Z programu wakacji składkowych skorzystało już ponad 657 tys. przedsiębiorców i komorników – wynika z najnowszych danych Zakładu Ubezpieczeń Społecznych. Zwolnienie ze składek na jeden, wybrany miesiąc w roku pozwoliło mikroprzedsiębiorcom zaoszczędzić już ponad 2,5 mld zł.

ZUS podał, że od początku działania programu w listopadzie 2024 r. złożono ponad 2 miliony wniosków o zwolnienie z opłacania składek.

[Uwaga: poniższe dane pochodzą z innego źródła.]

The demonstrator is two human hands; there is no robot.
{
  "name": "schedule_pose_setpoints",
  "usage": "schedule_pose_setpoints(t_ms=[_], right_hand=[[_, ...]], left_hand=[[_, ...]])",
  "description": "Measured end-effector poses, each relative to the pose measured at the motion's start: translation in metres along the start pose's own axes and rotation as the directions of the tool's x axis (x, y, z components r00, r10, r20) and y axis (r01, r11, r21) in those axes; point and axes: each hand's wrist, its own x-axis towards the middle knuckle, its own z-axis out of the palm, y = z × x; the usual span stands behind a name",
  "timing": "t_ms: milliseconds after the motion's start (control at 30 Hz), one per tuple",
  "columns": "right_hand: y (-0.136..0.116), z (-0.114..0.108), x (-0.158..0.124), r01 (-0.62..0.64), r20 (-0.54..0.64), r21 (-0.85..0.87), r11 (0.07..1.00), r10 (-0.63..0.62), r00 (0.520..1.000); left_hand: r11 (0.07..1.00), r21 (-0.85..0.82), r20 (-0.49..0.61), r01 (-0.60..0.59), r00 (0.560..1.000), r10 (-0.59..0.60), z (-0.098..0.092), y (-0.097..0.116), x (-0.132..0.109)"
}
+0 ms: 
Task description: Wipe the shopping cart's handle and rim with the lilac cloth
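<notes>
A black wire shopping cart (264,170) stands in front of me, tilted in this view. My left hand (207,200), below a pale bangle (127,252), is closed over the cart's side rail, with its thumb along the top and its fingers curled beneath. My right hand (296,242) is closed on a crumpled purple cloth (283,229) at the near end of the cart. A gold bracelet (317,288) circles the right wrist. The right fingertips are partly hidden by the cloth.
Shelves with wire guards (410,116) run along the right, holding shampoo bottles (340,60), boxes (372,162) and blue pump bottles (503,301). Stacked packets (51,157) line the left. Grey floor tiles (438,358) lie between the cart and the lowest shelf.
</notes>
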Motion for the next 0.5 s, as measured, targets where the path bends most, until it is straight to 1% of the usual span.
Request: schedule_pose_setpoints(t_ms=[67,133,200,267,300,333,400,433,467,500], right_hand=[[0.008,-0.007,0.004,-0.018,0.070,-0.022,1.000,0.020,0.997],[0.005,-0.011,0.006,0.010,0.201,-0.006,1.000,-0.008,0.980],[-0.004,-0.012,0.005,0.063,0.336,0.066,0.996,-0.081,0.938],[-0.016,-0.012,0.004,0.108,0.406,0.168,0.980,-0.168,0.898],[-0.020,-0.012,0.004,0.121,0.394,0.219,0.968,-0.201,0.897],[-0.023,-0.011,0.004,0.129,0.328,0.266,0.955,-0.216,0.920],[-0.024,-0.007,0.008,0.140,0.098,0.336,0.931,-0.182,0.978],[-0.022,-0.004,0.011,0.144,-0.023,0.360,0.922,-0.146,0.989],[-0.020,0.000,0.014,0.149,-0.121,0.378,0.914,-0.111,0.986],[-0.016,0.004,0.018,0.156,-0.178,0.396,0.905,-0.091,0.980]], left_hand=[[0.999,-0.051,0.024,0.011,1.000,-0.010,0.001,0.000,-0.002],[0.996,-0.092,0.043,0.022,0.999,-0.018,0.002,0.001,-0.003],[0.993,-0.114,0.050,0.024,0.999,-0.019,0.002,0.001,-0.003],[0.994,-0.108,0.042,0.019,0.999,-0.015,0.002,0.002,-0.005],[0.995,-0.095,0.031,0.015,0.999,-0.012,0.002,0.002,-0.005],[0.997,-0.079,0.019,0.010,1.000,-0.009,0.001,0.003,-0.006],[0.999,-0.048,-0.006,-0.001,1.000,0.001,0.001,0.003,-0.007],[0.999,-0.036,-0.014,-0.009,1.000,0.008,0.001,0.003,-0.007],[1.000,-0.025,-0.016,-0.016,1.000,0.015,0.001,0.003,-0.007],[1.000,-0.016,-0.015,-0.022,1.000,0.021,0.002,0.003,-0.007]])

Najwięcej – ponad 1,3 mln – dotyczyło grudnia ubiegłego roku. W pierwszym półroczu 2025 r. liczba wniosków była już znacznie mniejsza, ale nadal wyraźna: tylko za styczeń wpłynęło ich ponad 323 tysiące, a za sam czerwiec – ponad 42 tysiące.
W pierwszym półroczu 2025 r. 657,5 tys. przedsiębiorców zostało zwolnionych z obowiązku opłacania składek w wybranym przez siebie miesiącu – informuje ZUS w najnowszym komunikacie prasowym.
Kwoty robią wrażenie. Samo zwolnienie za grudzień 2024 r. kosztowało państwowy budżet ponad 1,6 mld zł. W kolejnych miesiącach 2025 r. zwolnienia wynosiły od kilkudziesięciu milionów do ponad 400 mln zł miesięcznie – zależnie od liczby złożonych wniosków.
Kto może skorzystać?
Z wakacji składkowych mogą skorzystać mikroprzedsiębiorcy prowadzący działalność wpisaną do CEIDG oraz dla – uwaga – komorników sądowych. Ulga obejmuje składki na ubezpieczenia społeczne przedsiębiorcy (bez składki zdrowotnej). Warunki to między innymi:
- limit przychodów: nie więcej niż 2 mln euro (w przeliczeniu na złote) w 2023 lub 2024 r.,
- limit pomocy publicznej: maksymalnie 300 tys. euro w ciągu ostatnich 3 lat (pomoc de minimis),
- ubezpieczenie: trzeba podlegać ubezpieczeniom (choćby jeden dzień) w miesiącu poprzedzającym wniosek.
Wniosek odrzucony? Odwołaj się do sądu
ZUS podkreśla, że wnioski o wakacje składkowe rozpatrywane są automatycznie, a informacje o statusie sprawy pojawiają się na koncie płatnika w PUE/eZUS. W przypadku decyzji odmownej lub częściowego zwolnienia trzeba jednak odwołać się do sądu.